I will multiply one drink by 0.70. I will multiply two drinks by the relative frequency of 0.16. I will then add up all of these products and this tells me that my mean for this probability distribution is 1.46 drinks. Our average customer between 8am and 9am ordered 1.46 drinks. Next, let's figure out the standard deviation for this probability distribution.
We have the same data set here, but I've sandwiched in a new column between drinks ordered and frequency. This column is simply the number of drinks ordered squared. Just like with the mean, my next step is to multiply. This time I multiply drinks squared by the relative frequency. So for five drinks, 25 times the relative frequency 0.02. I do this for each discrete drink order zero to five.

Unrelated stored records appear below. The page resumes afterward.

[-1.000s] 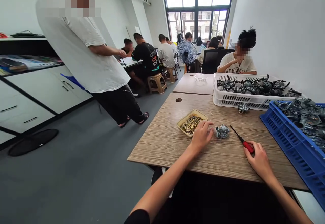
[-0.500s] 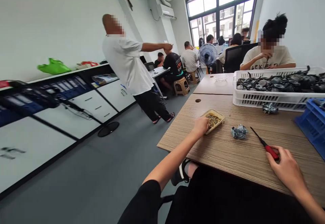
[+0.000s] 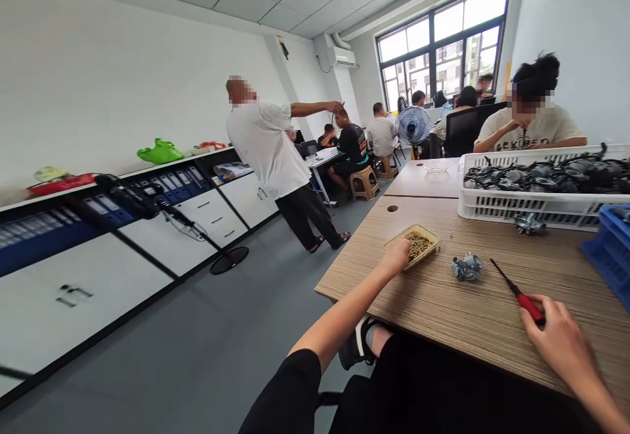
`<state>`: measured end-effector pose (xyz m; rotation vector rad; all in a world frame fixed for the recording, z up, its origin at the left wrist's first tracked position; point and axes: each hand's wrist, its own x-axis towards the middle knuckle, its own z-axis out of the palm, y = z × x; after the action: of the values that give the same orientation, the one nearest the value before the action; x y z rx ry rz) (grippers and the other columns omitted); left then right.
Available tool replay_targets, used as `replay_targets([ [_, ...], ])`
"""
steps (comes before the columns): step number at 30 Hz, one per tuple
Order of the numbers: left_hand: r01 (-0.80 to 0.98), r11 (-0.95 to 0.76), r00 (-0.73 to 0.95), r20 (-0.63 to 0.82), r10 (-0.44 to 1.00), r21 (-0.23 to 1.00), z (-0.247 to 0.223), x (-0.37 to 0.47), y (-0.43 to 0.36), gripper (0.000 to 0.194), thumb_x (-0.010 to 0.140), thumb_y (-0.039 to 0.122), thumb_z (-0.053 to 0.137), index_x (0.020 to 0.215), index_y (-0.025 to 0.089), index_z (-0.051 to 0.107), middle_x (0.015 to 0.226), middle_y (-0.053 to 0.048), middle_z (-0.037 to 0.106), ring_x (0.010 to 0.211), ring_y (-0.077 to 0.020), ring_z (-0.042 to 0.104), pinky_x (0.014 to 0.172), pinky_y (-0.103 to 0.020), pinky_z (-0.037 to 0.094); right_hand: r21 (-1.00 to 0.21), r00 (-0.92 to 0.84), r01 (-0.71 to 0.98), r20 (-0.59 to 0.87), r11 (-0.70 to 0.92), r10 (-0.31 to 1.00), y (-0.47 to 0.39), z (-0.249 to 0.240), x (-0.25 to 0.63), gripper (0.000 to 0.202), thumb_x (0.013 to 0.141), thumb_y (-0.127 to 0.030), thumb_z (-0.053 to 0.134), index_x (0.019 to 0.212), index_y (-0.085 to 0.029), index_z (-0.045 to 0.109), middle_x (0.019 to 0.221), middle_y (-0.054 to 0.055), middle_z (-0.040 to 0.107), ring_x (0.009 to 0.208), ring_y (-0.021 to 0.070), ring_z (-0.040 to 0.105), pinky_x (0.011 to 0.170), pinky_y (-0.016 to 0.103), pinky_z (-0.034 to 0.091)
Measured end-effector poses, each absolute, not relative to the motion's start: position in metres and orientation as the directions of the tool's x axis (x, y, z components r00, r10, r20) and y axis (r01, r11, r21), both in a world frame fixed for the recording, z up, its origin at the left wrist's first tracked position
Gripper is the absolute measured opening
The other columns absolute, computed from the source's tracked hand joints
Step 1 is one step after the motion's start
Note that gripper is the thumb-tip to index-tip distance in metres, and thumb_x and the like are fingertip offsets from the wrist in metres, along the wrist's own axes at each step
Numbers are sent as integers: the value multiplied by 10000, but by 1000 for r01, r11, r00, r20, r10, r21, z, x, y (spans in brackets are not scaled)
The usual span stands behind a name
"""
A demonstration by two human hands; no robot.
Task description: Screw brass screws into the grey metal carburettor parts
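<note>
My left hand (image 3: 396, 255) reaches into a small cream tray (image 3: 398, 237) of tiny brass-coloured metal pieces (image 3: 419, 246). Its fingers are bent together over the near left side of the tray, and whatever the fingertips hold is hidden. My right hand (image 3: 556, 329) is closed round the red handle of a screwdriver (image 3: 530, 308), whose dark shaft points away to the left, resting low over the tabletop. Between the two hands lies a grey metal part like a carburetor body (image 3: 466, 266) on the wood-grain table (image 3: 423, 303), touched by neither hand.
A white crate (image 3: 531, 207) of dark metal parts stands at the table's far right, with another metal part (image 3: 530, 223) before it. A blue crate (image 3: 610, 257) sits at the right edge. One person (image 3: 534, 112) sits opposite; another (image 3: 273, 145) stands beyond the table's left.
The view has tilted up, so everything sits lower and a little to the right. My left hand stays at the tray, and my right hand still has the screwdriver.
</note>
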<state>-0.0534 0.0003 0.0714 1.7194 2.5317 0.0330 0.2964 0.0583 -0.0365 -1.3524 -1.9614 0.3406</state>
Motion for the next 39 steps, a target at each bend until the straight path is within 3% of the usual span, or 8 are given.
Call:
replay_targets([
  [8,955,289,-286,-52,957,71,71,-64,4,193,839,70,598,803,201,735,909,-93,766,931,-236,729,801,-281,533,-570,-203,689,443,449,873,54,-39,294,265,867,-438,461,996,-252,599,944,104,676,888,310,671,796,434,524],
  [13,960,271,-270,-16,963,68,72,-72,0,188,907,124,558,852,196,722,964,-117,754,944,-250,721,822,-305,525,-559,-211,691,450,458,868,54,-45,294,240,894,-408,464,1010,-247,598,988,102,678,919,303,658,828,432,509],
  [22,975,207,-205,-24,978,83,63,-75,-2,192,914,129,554,815,182,710,886,-103,746,883,-228,711,788,-287,499,-539,-221,716,426,443,877,53,-47,293,237,915,-369,485,1068,-231,601,1035,105,677,932,299,659,830,416,498],
  [29,978,156,-148,-68,987,136,59,-84,3,150,829,81,628,814,197,721,853,-38,750,847,-188,698,741,-250,483,-534,-224,730,404,427,887,52,-45,292,220,924,-338,502,1075,-218,607,1033,116,677,947,301,646,836,409,479],
  [39,971,171,-157,-96,983,169,55,-88,6,186,801,59,626,862,191,741,858,-32,754,813,-178,697,681,-241,474,-495,-241,760,389,422,889,47,-34,293,189,945,-286,526,1092,-204,613,1017,99,669,927,269,646,808,372,464],
])
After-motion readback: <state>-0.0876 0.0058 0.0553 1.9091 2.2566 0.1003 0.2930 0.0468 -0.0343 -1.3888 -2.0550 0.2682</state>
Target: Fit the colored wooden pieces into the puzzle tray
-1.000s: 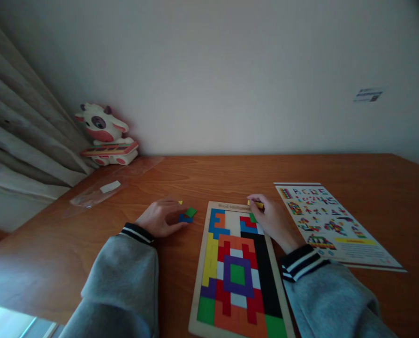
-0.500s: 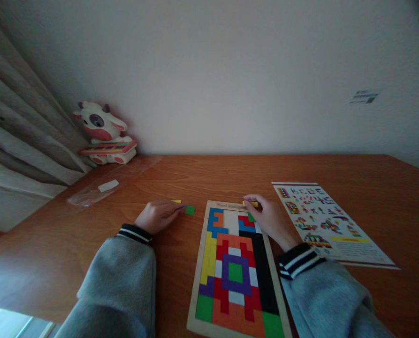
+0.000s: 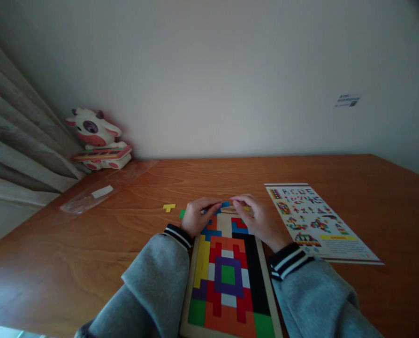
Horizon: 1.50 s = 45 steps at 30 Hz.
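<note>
"Where is the blue block [image 3: 225,204]?"
"The left hand [image 3: 196,217] pinches it at the fingertips, near the board [image 3: 226,227] top."
"And the right hand [image 3: 262,221]?"
"Just beside, its fingers curled around a yellow block [image 3: 247,208] (partly hidden)."

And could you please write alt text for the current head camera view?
A person's left hand and right hand are close together over the far end of a mostly filled wooden puzzle board, with a blue piece between them. A yellow T-shaped piece lies to the left, a printed sheet to the right, and a cow toy sits farther back left.
</note>
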### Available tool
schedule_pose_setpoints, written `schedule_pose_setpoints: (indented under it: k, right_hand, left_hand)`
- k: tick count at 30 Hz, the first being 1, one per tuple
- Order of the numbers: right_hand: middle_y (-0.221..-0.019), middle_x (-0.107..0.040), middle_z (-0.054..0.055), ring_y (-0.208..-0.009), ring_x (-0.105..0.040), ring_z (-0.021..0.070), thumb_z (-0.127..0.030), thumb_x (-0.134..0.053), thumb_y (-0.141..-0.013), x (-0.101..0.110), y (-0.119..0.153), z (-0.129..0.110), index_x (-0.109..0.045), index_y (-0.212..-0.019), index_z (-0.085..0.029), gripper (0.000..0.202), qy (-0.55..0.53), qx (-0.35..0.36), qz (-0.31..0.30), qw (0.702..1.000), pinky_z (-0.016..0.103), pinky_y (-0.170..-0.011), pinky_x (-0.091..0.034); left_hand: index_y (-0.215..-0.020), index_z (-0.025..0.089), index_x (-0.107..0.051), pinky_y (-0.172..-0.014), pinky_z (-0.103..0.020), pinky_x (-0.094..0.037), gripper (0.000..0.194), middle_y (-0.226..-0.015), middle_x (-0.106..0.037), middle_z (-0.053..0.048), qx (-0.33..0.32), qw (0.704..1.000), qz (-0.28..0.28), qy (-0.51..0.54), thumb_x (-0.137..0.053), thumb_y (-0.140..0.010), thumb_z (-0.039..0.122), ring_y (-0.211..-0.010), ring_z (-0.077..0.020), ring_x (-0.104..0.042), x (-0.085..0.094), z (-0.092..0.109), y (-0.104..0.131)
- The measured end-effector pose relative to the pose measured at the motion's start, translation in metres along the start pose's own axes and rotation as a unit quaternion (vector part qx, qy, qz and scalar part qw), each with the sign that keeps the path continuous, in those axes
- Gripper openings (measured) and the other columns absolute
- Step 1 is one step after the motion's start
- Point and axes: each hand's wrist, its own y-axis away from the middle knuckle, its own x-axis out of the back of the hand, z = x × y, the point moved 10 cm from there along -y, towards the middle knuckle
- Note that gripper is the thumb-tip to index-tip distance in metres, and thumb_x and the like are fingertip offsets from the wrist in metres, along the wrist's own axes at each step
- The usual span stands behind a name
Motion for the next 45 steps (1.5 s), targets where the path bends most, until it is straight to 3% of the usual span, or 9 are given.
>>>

I then add up the products. Here I get a total of 3.02. Remember this number, 3.02, use drinks squared. So, to get the variance, we subtract 3.02 minus our means squared. Our mean was 1.46. 1.46 squared is 2.13. So, our variance is 0.89. If we take the square root of our variance, 0.89, we get our standard deviation, which is often referred to as sigma.

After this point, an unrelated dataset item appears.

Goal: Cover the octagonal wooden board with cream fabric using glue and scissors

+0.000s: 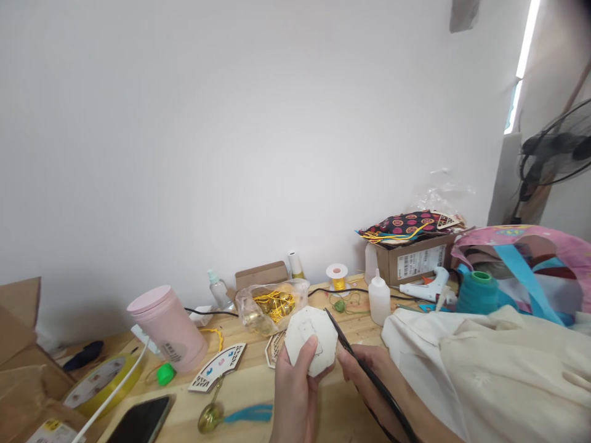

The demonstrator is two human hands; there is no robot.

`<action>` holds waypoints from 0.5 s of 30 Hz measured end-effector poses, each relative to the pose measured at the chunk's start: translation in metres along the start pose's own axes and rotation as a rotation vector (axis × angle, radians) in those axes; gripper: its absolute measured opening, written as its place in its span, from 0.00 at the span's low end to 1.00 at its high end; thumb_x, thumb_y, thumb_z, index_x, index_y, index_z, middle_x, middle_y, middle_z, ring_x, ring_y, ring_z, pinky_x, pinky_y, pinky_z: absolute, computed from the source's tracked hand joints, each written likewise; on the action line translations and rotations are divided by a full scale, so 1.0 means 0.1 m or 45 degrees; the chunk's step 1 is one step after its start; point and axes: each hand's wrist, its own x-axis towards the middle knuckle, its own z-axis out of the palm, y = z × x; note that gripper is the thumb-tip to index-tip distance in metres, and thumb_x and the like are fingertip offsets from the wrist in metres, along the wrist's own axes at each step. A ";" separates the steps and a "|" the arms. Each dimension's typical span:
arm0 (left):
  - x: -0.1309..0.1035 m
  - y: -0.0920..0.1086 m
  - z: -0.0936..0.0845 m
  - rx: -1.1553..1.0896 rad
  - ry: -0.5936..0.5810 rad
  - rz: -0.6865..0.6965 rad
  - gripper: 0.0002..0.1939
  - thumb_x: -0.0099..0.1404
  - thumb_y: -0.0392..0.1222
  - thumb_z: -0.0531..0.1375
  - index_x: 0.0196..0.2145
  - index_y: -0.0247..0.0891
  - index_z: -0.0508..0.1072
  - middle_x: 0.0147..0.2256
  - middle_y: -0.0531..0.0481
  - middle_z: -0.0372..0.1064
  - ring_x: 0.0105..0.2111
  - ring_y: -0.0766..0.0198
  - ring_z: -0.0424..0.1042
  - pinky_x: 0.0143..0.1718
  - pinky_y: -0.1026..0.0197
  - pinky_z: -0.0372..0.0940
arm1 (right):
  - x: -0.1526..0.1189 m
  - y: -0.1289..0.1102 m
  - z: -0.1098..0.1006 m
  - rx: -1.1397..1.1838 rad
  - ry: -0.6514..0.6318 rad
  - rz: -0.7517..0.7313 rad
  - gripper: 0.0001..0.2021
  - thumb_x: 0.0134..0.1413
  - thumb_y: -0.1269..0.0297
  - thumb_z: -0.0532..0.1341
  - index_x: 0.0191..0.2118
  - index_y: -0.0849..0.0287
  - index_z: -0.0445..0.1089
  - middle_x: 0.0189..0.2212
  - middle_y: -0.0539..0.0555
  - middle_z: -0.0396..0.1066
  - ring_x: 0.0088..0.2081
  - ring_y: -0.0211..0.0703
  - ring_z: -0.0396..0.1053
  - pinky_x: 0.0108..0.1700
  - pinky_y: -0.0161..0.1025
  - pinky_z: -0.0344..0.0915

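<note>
My left hand [299, 384] grips a white eight-sided panel [318, 329], thumb across its face, where a small rectangular outline shows. In my right hand [376, 375] is a long black pointed tool [346, 344]; its tip lies beside the panel's upper right edge, and its exact kind is unclear. Under the panel, a cut-out wooden frame [273, 351] is partly hidden. Left of my hands lies a fan-shaped wooden piece [219, 368] with coloured decoration. A gold bell [211, 417] with a blue tassel [249, 413] rests in front of it.
A pink tumbler [168, 329], a phone [141, 421] and yellow tape roll [104, 381] occupy the left side. Behind stand a bag of gold bells [272, 304], a thread spool [338, 280] and a white squeeze bottle [379, 298]. Pale cloth [498, 363] and a glue gun [427, 288] lie right.
</note>
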 end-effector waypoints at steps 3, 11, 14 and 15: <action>0.00 0.00 0.01 0.000 0.007 -0.001 0.22 0.52 0.36 0.61 0.46 0.37 0.64 0.35 0.47 0.72 0.33 0.63 0.71 0.30 0.65 0.67 | 0.00 -0.01 0.02 -0.046 0.079 0.057 0.21 0.50 0.46 0.45 0.17 0.57 0.49 0.16 0.45 0.43 0.20 0.34 0.45 0.20 0.33 0.42; 0.04 0.03 -0.03 -0.171 0.036 -0.085 0.16 0.53 0.28 0.58 0.41 0.35 0.67 0.28 0.50 0.73 0.25 0.69 0.72 0.22 0.71 0.66 | 0.00 0.04 0.08 0.393 0.129 0.287 0.22 0.46 0.42 0.48 0.20 0.57 0.58 0.11 0.41 0.48 0.12 0.31 0.46 0.13 0.29 0.45; 0.08 0.09 -0.07 -0.360 0.083 -0.254 0.11 0.55 0.24 0.54 0.35 0.32 0.69 0.24 0.48 0.73 0.22 0.68 0.72 0.16 0.72 0.64 | 0.02 0.04 0.07 0.754 0.016 0.430 0.22 0.44 0.42 0.50 0.25 0.58 0.62 0.10 0.40 0.51 0.10 0.28 0.46 0.10 0.26 0.46; 0.09 0.10 -0.09 -0.421 0.083 -0.315 0.10 0.56 0.24 0.52 0.33 0.31 0.69 0.24 0.47 0.74 0.21 0.67 0.72 0.14 0.72 0.64 | 0.03 0.05 0.06 0.857 -0.033 0.453 0.22 0.44 0.42 0.52 0.25 0.59 0.62 0.10 0.40 0.53 0.10 0.27 0.46 0.10 0.25 0.47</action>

The standard deviation is therefore 0.94. This is a nice opportunity to put together a few of the things we've learned throughout this course. The average customer in Starbucks between 8am and 9am ordered 1.46 drinks in their purchase. The standard deviation for this probability distribution is 0.94 drinks. So, one standard deviation from the mean would be a range from 1.46 drinks minus .94 to 1.46 drinks plus .94, a range of 0.52 drinks to 2.4 drinks.

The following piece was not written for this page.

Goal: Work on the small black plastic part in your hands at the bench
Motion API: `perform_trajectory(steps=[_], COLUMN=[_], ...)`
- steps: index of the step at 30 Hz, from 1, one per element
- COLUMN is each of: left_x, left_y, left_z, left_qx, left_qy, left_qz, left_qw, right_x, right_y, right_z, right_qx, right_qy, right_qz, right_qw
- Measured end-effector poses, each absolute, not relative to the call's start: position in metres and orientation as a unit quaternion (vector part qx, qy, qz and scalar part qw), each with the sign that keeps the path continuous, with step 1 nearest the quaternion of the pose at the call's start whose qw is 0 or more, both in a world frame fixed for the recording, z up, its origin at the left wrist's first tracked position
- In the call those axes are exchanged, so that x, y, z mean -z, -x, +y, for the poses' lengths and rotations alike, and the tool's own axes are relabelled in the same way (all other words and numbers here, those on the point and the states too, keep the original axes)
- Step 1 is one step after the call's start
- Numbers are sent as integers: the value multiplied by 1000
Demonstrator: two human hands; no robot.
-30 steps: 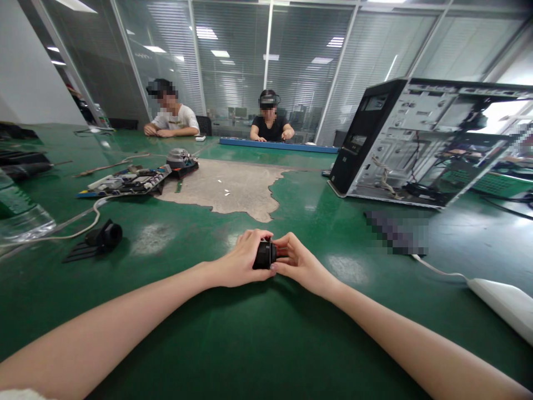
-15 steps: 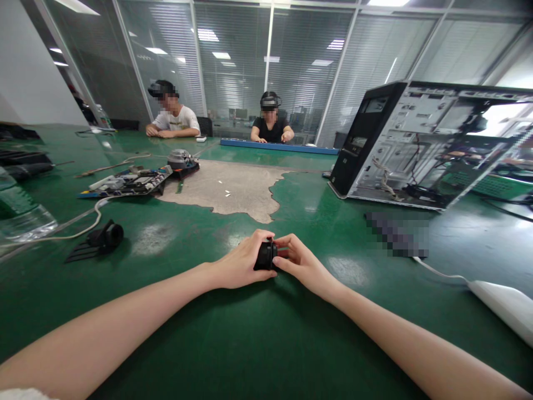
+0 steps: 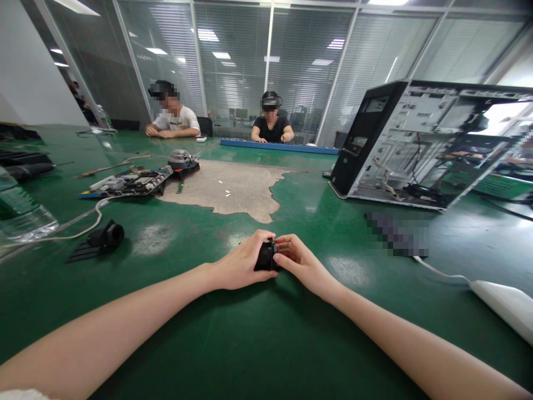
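Note:
A small black part (image 3: 265,256) is held between my two hands, low over the green table at the centre. My left hand (image 3: 241,261) grips it from the left, thumb on the near side and fingers over the far side. From the right, my right hand (image 3: 303,265) pinches its right end with thumb and fingertips. Some fingertips of my right hand are hidden behind the part. What exactly the black part is cannot be made out.
An open computer case (image 3: 362,139) stands at the right, near a blurred dark object (image 3: 393,234) and a white device (image 3: 503,305). Left are a circuit board (image 3: 133,180), a cooler (image 3: 181,160), a black webcam-like item (image 3: 104,238) and a bottle (image 3: 25,211). Two people sit across the table.
The right end of the black part looks slightly turned, and my right fingertips have shifted a little on it. Both hands stay in nearly the same place.

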State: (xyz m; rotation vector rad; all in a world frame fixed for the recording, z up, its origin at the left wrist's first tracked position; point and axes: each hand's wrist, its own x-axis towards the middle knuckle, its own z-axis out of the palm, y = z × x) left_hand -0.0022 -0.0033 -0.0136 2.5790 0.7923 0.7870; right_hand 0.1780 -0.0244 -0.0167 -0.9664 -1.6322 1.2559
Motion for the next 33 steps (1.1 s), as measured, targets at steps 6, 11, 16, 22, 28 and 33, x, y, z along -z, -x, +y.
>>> perform_trajectory(steps=[6, 11, 16, 22, 28, 33], left_x=[12, 12, 13, 14, 13, 10], left_y=[3, 2, 2, 2, 0, -1], left_z=[-4, -4, -5, -3, -4, -4], left_qx=[-273, -275, -275, -266, -268, -267], left_qy=[-904, -905, -904, -905, -906, -904], left_qz=[280, 278, 281, 285, 277, 280], left_qw=[170, 166, 168, 172, 173, 179], right_x=[11, 16, 19, 14, 16, 15], right_y=[-179, -178, -179, -180, -178, -179], right_z=[-29, -26, -24, -29, -25, -26], right_qx=[-521, -511, -509, -517, -508, -503], right_qy=[353, 371, 381, 345, 379, 382], right_qz=[-655, -645, -646, -656, -641, -650], right_qw=[418, 431, 423, 427, 433, 424])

Since drink orders are discrete, though, this range really just accounts for drink orders of one or two drinks. According to our table, this accounts for 86% of our customers. Two standard deviations from the mean ranges from negative .43 drinks to 3.35 drinks which accounts for drink orders between zero and three drinks. This accounts for 94% of our customers. And three standard deviations from the mean ranges from negative 1.37 drinks to 4.29 drinks which accounts for drink orders between zero and four drinks.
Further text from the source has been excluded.